Les civils payent le prix fort des combats. Le pays compte plus de 5 millions de déplacés et la famine menace. Au Darfour, la spirale des massacres ethniques a repris et pèse sur le Tchad, dernier allié de Paris au cœur du Sahel.
Le Grand-Jeu Arabe
Dans cette guerre civile oubliée, l’intervention extérieure domine : du côté des forces armées soudanaises, Le Caire. En plus des drones, l’Égypte aurait aussi fourni un appui aérien technique aux FAS au début du conflit, sans compter son appui diplomatique. Pour l’Égypte, le Soudan est le prolongement naturel et historique de sa sphère d’influence. Le Soudan est aussi stratégique dans la querelle qui oppose l’Égypte à l’Éthiopie au sujet des eaux du Nil. La Turquie et l’Arabie saoudite seraient également proches de l’armée soudanaise.
De leurs côtés, les rebelles des FSR bénéficient du soutien logistique du maréchal Haftar depuis le sud Lybien ainsi que de la Russie et des Émirats arabes unis. Pour Abu Dhabi, les ressources agricoles et minières du Soudan sont une priorité. En 2022, les Émirats ont conclu un accord de 6 milliards de dollars pour la construction d’un nouveau port sur la mer Rouge. Au-delà de l’investissement, les Émirats voient certainement d’un mauvais œil le retour de l’« ancien régime » proche des Frères musulmans.
Embrasement régional
Il faut s’alarmer de cette situation : près d’un demi-million de Soudanais ont afflué au Tchad, déjà en tension humanitaire.
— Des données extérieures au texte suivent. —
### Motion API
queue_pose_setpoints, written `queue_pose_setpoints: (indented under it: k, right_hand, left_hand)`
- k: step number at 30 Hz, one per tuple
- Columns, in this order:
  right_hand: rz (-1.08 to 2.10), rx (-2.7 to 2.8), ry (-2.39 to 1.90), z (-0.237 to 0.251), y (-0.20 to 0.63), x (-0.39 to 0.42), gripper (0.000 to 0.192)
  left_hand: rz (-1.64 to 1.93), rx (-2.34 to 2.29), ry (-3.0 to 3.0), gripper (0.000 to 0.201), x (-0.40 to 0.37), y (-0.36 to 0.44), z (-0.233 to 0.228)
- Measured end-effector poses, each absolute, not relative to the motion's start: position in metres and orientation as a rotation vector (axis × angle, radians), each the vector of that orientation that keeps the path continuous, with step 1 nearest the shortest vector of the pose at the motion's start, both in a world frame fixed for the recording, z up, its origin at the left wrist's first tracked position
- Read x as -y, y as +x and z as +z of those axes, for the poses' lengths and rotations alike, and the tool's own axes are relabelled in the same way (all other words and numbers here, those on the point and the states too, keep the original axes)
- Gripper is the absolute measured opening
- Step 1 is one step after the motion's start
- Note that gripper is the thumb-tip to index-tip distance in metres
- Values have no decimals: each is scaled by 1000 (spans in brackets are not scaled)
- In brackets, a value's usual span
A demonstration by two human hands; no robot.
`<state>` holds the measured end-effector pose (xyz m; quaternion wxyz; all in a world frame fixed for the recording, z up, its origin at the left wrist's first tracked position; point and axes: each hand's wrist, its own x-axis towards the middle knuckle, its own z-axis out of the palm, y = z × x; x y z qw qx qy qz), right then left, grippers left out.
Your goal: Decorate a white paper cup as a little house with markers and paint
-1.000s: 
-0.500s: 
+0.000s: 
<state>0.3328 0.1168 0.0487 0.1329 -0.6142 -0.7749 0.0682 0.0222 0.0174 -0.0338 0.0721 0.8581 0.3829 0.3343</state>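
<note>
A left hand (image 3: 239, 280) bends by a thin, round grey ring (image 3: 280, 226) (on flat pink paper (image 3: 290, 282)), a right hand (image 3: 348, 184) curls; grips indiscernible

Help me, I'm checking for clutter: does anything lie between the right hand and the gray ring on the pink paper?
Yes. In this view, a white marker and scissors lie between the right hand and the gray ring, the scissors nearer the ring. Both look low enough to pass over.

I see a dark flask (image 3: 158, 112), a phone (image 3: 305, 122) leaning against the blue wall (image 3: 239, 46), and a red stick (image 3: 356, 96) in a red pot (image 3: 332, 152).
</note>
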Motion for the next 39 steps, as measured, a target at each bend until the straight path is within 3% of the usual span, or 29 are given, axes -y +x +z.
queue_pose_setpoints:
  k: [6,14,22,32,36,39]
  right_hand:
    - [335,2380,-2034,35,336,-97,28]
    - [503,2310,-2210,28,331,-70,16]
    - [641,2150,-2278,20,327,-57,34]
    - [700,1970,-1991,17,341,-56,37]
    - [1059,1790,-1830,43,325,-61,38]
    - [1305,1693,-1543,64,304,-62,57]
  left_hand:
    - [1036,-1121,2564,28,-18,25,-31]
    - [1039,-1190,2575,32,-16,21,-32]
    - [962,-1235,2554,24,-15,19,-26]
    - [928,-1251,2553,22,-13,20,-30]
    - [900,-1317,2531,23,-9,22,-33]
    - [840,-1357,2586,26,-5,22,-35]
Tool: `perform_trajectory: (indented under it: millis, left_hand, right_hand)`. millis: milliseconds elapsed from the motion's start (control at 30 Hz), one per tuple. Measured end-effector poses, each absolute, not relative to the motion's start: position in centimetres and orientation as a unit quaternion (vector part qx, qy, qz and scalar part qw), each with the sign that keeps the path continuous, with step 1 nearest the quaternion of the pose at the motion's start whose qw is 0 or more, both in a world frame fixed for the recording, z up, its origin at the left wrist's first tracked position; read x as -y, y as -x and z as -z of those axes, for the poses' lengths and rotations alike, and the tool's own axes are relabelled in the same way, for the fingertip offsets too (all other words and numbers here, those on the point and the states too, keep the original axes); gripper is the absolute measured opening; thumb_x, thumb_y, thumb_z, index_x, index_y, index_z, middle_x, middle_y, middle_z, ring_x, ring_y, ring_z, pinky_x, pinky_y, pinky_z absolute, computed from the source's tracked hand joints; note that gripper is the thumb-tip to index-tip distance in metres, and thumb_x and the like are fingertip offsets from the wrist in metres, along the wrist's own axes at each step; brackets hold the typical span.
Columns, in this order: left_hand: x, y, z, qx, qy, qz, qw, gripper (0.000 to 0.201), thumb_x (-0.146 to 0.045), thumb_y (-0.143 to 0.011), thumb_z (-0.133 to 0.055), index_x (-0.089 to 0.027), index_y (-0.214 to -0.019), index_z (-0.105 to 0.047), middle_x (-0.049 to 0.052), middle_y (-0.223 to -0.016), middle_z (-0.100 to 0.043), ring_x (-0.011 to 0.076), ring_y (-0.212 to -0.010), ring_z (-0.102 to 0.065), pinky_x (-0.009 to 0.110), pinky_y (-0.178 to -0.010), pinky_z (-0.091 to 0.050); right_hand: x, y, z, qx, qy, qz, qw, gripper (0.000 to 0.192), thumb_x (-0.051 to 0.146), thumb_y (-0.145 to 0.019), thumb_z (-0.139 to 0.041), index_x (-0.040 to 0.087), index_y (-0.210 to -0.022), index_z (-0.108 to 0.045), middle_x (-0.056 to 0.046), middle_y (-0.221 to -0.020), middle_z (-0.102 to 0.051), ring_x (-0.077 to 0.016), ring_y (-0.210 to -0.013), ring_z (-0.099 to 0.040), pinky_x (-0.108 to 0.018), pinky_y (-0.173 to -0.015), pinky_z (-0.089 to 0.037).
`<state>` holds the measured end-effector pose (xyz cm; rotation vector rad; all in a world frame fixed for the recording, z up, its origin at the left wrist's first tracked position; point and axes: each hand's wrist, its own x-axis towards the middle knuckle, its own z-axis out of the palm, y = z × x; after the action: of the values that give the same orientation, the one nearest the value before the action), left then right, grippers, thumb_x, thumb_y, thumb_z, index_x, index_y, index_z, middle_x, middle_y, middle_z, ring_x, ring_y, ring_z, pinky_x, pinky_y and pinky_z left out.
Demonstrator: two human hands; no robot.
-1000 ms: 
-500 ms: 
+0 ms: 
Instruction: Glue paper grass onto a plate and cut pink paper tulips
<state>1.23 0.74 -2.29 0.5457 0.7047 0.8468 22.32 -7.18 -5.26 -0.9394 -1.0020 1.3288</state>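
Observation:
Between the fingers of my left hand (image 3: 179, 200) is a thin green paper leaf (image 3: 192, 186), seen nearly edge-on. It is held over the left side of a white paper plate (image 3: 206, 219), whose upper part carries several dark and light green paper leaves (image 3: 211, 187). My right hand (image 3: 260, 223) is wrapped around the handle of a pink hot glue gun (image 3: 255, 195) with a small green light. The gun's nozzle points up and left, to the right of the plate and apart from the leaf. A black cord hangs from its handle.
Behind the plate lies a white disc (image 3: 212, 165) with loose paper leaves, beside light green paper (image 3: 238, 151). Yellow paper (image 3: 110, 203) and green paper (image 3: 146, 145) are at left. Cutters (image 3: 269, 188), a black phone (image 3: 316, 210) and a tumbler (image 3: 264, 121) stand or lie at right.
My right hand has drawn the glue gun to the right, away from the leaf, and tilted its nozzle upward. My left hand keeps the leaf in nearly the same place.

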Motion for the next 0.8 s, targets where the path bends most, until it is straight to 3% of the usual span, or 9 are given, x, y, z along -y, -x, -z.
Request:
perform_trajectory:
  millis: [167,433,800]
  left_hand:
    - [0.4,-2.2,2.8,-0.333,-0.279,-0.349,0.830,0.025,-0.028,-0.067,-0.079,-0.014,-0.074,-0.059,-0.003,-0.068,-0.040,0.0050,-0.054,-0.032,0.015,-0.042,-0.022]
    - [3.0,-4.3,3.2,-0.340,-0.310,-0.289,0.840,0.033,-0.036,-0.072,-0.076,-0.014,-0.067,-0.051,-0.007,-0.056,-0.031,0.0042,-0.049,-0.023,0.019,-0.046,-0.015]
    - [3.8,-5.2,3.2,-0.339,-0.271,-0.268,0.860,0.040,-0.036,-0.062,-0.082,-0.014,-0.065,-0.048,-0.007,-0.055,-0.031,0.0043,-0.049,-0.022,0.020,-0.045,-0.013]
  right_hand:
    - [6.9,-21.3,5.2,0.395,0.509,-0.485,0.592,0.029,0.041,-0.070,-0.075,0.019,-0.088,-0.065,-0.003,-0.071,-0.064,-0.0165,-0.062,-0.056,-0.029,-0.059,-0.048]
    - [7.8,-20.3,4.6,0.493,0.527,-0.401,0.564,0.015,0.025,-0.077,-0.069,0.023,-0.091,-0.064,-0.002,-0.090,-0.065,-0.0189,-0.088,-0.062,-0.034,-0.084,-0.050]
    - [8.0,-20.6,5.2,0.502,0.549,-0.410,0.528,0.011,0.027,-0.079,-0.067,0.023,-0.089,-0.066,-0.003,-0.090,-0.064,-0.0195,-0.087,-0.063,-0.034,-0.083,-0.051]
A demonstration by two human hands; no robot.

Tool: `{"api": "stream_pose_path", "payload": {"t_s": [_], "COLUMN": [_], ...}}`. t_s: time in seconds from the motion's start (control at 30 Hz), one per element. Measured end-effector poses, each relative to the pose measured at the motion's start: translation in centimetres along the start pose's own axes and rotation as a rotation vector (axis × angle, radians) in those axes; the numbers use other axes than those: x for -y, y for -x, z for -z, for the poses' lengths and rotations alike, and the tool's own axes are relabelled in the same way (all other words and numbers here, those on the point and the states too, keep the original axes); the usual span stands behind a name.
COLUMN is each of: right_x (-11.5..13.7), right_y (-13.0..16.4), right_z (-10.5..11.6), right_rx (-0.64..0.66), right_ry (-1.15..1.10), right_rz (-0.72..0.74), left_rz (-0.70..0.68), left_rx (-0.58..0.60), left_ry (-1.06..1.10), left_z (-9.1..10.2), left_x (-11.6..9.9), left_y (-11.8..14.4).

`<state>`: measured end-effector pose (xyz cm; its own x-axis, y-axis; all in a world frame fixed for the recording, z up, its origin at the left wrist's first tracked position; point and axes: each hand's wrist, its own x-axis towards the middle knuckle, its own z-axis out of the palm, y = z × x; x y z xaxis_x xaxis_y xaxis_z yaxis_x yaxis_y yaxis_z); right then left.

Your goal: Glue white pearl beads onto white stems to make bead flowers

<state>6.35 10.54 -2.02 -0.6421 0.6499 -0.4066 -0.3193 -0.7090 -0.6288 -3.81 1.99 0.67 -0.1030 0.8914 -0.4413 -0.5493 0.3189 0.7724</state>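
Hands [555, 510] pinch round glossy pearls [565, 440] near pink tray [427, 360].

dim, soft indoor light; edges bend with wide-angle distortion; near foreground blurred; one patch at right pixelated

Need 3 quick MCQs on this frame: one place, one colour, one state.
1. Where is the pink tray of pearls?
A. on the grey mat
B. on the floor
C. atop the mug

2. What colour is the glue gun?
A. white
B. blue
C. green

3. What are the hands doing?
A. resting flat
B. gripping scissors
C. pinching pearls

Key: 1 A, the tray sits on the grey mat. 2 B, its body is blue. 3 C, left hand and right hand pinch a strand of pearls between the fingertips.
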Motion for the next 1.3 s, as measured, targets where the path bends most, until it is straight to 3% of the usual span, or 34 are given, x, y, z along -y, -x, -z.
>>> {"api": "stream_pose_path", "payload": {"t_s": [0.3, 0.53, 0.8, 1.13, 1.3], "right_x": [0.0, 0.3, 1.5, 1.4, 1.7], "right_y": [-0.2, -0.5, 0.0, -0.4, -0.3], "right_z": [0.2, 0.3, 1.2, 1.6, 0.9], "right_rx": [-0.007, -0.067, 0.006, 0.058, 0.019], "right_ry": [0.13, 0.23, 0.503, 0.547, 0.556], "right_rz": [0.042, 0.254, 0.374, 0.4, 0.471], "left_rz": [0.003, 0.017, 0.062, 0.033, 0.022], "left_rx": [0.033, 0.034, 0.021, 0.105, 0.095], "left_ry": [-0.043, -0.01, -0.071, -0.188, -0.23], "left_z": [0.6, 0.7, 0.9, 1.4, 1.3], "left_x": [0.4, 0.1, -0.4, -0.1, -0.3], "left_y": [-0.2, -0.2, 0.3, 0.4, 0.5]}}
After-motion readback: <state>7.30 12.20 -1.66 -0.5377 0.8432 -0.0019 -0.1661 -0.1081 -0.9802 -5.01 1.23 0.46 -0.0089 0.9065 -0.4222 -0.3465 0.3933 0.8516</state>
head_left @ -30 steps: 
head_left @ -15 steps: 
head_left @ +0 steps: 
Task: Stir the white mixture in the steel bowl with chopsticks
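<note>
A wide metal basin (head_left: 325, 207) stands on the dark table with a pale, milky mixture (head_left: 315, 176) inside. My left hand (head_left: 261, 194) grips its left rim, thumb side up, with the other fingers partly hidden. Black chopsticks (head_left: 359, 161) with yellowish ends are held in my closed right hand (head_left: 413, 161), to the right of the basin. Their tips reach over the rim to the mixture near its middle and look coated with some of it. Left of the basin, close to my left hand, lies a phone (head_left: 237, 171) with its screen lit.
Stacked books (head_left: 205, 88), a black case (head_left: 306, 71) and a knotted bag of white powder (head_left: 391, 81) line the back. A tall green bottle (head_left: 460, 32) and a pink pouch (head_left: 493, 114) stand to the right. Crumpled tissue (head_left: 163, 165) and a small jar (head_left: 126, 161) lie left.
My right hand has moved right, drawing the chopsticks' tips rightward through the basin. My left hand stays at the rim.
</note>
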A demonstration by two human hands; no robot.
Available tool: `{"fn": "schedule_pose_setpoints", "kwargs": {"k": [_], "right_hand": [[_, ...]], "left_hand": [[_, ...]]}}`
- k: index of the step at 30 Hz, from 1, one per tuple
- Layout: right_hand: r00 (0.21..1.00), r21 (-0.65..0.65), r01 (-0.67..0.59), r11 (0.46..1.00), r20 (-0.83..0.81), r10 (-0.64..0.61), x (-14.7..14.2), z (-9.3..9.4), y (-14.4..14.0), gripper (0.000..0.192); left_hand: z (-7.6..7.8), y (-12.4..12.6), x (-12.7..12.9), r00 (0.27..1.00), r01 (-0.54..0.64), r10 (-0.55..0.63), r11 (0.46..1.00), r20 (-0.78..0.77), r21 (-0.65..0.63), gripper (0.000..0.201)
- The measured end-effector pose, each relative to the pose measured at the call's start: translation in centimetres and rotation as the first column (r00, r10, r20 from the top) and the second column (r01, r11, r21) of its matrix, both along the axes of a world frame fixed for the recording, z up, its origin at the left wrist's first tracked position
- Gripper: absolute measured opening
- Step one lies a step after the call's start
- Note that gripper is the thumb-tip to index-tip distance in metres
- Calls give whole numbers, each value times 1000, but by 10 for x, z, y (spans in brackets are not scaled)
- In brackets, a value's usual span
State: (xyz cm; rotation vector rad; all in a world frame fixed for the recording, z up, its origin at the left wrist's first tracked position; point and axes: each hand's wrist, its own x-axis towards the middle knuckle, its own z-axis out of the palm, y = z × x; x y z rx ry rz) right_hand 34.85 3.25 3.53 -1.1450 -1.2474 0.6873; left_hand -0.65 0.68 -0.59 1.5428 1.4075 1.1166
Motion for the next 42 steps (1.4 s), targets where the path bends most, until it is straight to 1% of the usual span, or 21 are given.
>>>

À la demande des autorités tchadiennes, l’armée française fournit un appui logistique, en vertu du partenariat liant les deux États.
Au Tchad, les souvenirs de la guerre du Darfour, qui a concerné le pays jusqu’en 2010, sont dans toutes les têtes. Or, la stabilité du régime d’Idriss Déby Itno est fragile. Celle-ci repose sur un système d’alliances entre les différents peuples et ethnies qui composent le pays et qui chevauchent la frontière avec le Soudan.
Si un front devait être ouvert sur le flanc est du Tchad, il mettrait le pays dans une posture très difficile. L’armée tchadienne, compétente et expérimentée, reste en tension opérationnelle. Au sud, elle est déployée face à Boko Haram, au nord, elle est déployée face aux groupes rebelles venus de Libye. À l’ouest, elle pourrait subir l’effondrement du Sahel occidental (Mali, Niger, Burkina-Faso).
Le Tchad est le dernier pilier de stabilité régionale avec la Mauritanie et le Sénégal. Sa déstabilisation pourrait faire basculer l’ensemble de la sous-région en zone grise entre seigneurs de guerre, groupes terroristes, islamistes et trafiquants en tout genre. L’Europe et la France ne sont pas prêtes à assumer les conséquences — sécuritaires et migratoires — d’un renforcement de cet arc-de-crise dans leur voisinage stratégique. Oui, la guerre au Soudan nous concerne, plus que jamais.